Perhaps blame rests on the longer tradition of western mythos and storytelling, but regardless, we have an unwarranted tendency to automatically trust whoever’s leading the narrative on the pages we’re turning or at the epicenter of the drama unfolding.
The issue is that this isn’t some modern technique, the unreliable narrator has been used for ages, as has the villainous narrator, and when we automatically grant carte blanche moral/factual authority to a narrator/protagonist we may be missing out on a lot of what a story is telling.
Is it about sex? Yes, but Humbert Humbert’s pursuit of Dolores “Lolita” Haze is meant to be deeply disturbing (not a typo, the narrator of Lolita really has the same name in duplicate). It’s pedophilia/pederasty after all, but is it erotic? Romance? You the reader are supposed to say, without hesitation, ‘abso-fucking-lutely not.’
Nabokov’s stream of consciousness recollection through the eyes of H.H. is meant to convey how artful the worst and most vile people can be with language.

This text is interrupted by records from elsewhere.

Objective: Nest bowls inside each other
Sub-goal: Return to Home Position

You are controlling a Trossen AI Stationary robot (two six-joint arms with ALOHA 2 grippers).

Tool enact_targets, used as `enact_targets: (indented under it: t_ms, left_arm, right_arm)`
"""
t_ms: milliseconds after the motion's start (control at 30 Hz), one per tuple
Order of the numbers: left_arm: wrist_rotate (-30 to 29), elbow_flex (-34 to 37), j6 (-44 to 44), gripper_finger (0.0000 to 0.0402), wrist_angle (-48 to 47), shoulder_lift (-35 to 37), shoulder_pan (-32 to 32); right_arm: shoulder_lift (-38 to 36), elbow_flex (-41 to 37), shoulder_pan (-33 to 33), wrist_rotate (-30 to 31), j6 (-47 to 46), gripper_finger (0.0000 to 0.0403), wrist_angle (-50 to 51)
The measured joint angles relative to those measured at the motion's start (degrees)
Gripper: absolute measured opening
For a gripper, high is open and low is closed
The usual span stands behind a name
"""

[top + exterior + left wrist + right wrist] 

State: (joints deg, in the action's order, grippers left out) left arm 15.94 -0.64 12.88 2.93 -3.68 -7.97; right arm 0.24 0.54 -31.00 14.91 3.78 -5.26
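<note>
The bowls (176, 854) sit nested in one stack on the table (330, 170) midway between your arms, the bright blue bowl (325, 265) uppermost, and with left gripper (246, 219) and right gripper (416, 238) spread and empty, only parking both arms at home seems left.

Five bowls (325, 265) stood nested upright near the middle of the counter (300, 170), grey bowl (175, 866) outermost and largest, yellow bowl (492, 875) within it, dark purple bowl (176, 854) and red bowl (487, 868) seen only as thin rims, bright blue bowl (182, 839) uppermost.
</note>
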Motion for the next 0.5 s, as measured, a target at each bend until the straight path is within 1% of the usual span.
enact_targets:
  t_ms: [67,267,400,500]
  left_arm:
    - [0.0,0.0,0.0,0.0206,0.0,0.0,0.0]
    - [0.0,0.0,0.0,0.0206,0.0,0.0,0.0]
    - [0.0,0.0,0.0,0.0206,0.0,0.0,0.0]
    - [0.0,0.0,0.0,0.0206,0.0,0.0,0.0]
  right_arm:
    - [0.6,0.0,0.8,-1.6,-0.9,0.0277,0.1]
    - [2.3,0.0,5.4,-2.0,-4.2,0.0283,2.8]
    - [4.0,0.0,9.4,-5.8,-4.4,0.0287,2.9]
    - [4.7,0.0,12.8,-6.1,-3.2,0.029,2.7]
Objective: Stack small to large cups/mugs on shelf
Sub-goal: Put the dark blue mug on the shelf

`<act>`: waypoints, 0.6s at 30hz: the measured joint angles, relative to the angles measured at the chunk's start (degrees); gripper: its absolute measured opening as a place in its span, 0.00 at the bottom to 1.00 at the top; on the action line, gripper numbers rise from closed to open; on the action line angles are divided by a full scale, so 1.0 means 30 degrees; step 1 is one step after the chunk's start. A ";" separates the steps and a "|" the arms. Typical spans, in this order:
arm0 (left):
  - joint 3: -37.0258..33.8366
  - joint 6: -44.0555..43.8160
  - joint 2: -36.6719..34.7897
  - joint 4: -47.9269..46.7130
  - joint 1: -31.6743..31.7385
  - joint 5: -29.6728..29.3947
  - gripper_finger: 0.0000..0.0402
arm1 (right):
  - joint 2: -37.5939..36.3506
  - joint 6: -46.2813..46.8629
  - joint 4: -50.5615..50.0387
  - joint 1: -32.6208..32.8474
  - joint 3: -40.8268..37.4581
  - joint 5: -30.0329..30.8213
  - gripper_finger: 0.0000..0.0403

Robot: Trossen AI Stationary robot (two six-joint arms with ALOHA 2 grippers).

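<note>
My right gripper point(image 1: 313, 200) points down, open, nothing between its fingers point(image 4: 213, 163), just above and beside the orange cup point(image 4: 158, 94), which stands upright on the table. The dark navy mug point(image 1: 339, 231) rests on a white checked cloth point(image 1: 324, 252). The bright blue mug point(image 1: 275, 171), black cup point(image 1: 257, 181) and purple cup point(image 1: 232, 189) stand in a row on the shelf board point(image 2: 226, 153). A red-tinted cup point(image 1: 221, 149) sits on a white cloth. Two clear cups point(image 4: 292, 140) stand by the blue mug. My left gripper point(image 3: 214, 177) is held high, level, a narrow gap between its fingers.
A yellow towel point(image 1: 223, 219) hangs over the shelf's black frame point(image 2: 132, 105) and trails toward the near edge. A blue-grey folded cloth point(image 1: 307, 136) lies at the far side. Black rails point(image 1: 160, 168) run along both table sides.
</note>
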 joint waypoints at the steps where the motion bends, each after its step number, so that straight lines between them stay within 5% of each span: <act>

The reader, in poring through H.H.’s flowery prose and romanticism of his lust is supposed to never lose hold of how wrong what he’s justifying is.
We need, in any media with this narrative perspective, to remember that narrators are fallible people. In Humbert’s case, they can be outright villains. We don’t think that Screwtape being the voice of the Screwtape Letters makes him an angel, do we?
Equally problematic has always been the unreliable narrator. There’s been no shortage of undue stress caused because people herald Holden Caulfield as an unbroken prism of counter culture, rather than taking any time at all to consider that the kid is clearly suffering from PTSD from watching a friend be killed by bullies who suffered no consequences for their heinous act.
Over the course of the The Great Gatsby Nick Carraway proves he’s not the best person to trust with telling a story of romance because he’s clearly confused about what he considers love to be (see: his impassive breakup with Jordan Baker, and his late night escapade with Mr. McKee).
Walter White is a murderous manufacturer of one of the most terrible drugs known to us.
Humbert Humbert is a vile, child abusing pederast, not a voice of the Romantic or Erotic.